Wandering Thoughts archives

2019-12-25

Some reasons for Go to not make system calls through the standard C library

One of the recent pieces of news in the Unix world is that as part of its general security work, OpenBSD is moving towards only allowing system calls to be made from the C library, not from any other code (you can read about this in OpenBSD system call origin verification). Right now OpenBSD has an exemption for the code of programs themselves, primarily because Go generally makes system calls directly instead of by calling the C library, but they would like to get rid of that. Other people are not happy about Go making direct system calls; for example, on Solaris and Illumos, the only officially supported method of making system calls is also through the C library (although Go does it itself on those operating systems).

(Update: On Illumos and Solaris, Go actually uses the platform C library to make system calls; I was wrong here.)

On the surface this makes Go sound unreasonable, and you might ask why it can't just make Unix system calls through the system's C library the way pretty much every other Unix language does. Although I don't know exactly why the Go developers chose to do it this way, there are reasons why you might want to avoid the C library in a language like Go, because the standard C library's Unix system call API is under-specified and awkward.

The obvious way that the C library API is under-specified for things like Go is the question of how much free stack space you need. C code (even threaded C code) traditionally allocates large or very large stacks, but Go wants to use very small stacks when it can, on the order of a few KB, in order to keep goroutines lightweight. The C library API makes no promises here, so if you want to be safe you need to call into it with larger stacks and even then you're guessing. The issue of how much stack space you need to call C library system calls has already been a problem for Go. Go solved this for now by increasing the stack size, but since the required stack size is not a documented part of the C library API, it may break in the future (on any Unix, not just Linux for calls to vDSOs).

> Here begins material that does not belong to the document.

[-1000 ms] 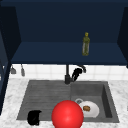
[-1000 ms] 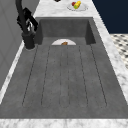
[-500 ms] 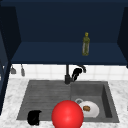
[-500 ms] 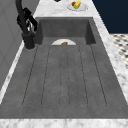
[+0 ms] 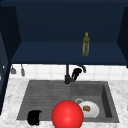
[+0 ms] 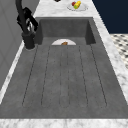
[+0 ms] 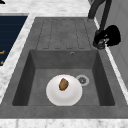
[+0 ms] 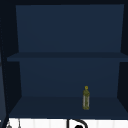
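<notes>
left hand [image 5: 34,117]: front edge of the draining board, fingers curled, holding nothing | red ball [image 5: 67,115]: just left of the plate [image 5: 92,111] carrying a brown morsel [image 7: 63,84] in the basin | right hand [image 5: 76,73]: at the faucet [image 5: 67,75], fingers wrapped round its spout | bottle [image 5: 86,44]: upright on the cabinet shelf.

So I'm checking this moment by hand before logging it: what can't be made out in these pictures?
- Right hand at the faucet: whether its fingers grip is unclear, black on black, in the front and both side views.
- Left hand: a dark blob in the front view.
- Plate: partly hidden by the red ball in the front view.
- Food on the plate: too small to identify.
</notes>
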You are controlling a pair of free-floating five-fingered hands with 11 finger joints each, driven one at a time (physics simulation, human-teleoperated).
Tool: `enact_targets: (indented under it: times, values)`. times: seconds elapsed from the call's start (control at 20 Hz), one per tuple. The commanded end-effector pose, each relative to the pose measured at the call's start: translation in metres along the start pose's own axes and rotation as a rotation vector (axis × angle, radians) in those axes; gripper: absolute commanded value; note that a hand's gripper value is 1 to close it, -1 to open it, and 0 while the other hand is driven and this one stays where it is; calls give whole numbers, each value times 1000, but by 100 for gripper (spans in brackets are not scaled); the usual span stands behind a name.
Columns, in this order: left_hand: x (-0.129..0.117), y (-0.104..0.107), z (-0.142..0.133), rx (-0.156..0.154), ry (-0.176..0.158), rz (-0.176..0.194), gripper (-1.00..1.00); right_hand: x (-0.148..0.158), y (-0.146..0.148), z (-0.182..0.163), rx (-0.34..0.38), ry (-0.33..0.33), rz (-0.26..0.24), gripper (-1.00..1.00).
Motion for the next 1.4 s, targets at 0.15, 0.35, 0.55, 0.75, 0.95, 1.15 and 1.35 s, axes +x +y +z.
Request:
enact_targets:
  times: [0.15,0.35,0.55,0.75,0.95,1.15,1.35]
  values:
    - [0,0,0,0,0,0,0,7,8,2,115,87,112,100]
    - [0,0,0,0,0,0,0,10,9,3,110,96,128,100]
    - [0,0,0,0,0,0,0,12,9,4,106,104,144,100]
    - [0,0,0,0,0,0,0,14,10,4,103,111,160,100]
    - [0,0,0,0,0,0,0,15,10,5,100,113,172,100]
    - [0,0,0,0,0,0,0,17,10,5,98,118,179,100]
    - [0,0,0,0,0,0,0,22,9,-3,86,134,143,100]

(Unixes that strongly insist you go through the C library to make system calls generally reserve the right to have those 'system call' library functions do any amount of work behind your back, because the apparent API to system calls may not be the real kernel API. Indeed one reason for Unixes to force this is exactly so they can make changes in the kernel API without changing the 'system call' API that programs use. Such a change in internal implementation can of course cause unpredictable and undocumented changes in how much stack space the C library will demand and use during such function calls.)

For system calls, the most obvious awkward area of the C library API is how the specifics of errors are returned in errno, which is nominally a global variable. Using a global variable was sort of okay in the days before multi-threaded programs and wanting to make system calls from multiple threads, but it's clearly a problem now. Making errno work in the modern world requires behind the scenes magic in the C library, which generally means that you must use the entire C runtime (and yes, C has a runtime) to do things like set up thread local storage, create OS level threads so that they have this thread local storage, and retrieve your thread's errno from its TLS. In the extreme, this may require you to use the C library pthreads API to create any threads that will make system calls, then carefully schedule goroutines that want to make system calls onto those pthreads (likely with large stacks, because of the C library API issues there). All of this is completely unnecessary in the underlying kernel API, which already directly provides the error code to you.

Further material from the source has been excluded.